*Assignment*:
Go through the data and copy each line where the word "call" shows up.
*** Stored data ***
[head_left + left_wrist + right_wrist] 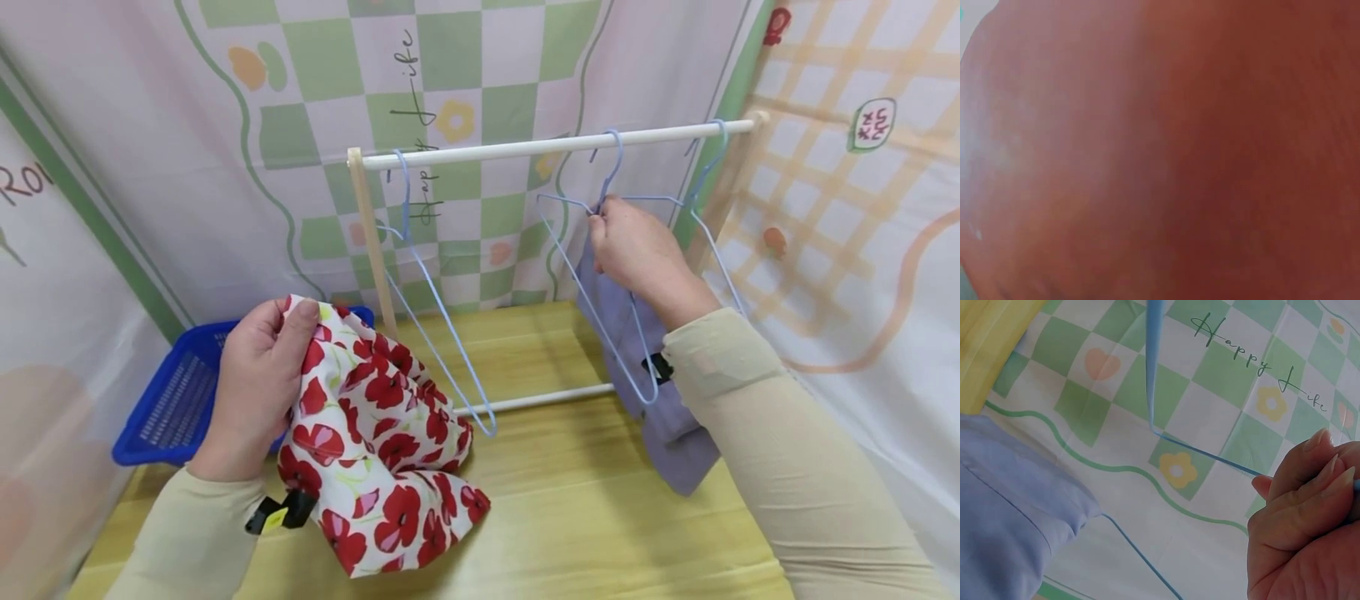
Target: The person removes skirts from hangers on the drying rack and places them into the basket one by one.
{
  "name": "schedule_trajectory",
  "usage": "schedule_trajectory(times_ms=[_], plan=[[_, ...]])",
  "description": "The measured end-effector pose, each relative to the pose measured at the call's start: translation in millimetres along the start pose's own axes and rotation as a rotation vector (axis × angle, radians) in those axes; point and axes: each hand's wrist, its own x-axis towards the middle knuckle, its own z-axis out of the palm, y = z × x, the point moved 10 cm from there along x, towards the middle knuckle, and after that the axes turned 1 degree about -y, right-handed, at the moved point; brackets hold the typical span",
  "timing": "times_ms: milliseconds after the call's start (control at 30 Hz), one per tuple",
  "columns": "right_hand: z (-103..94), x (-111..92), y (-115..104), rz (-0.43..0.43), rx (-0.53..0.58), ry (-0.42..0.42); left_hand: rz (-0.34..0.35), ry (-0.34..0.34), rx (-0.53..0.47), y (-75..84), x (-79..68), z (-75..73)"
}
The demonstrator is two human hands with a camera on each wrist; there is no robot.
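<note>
"Head view: which step is in hand, and where is the flowered cloth [382,417]?"

"The cloth is in front of the left end of the rack [517,148], over the desk [555,500]. The grip of the left hand [258,367] pinches its upper edge."

"And the right hand [637,246]?"

"Its grip is closed round the neck of the middle hanger [612,175], which is hooked over the rack. The step appears to be fetching a hanger for the cloth."

"What flanks it?"

"A bare hanger [452,325] at the rack's left end, a purple garment [678,450] towards its right end, a blue basket [187,400] to its left."

"The next move?"

"Probably lifting the hook clear of the rack without snagging the purple garment, then bringing hanger and cloth together."
</note>
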Motion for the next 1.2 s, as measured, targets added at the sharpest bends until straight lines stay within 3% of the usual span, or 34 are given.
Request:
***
*Written solution*:
  "description": "The measured end-effector pose, each relative to the pose measured at the call's start: translation in millimetres along the start pose's own axes and rotation as a rotation vector (axis × angle, radians) in those axes; point and axes: each hand's wrist, its own x-axis towards the middle knuckle, its own z-axis out of the palm, y = z × x, the point moved 10 cm from there along x, towards the middle knuckle, and after that the axes turned 1 degree about -y, right-handed, at the moved point; brackets hold the typical span",
  "timing": "times_ms: milliseconds after the call's start (control at 30 Hz), one per tuple",

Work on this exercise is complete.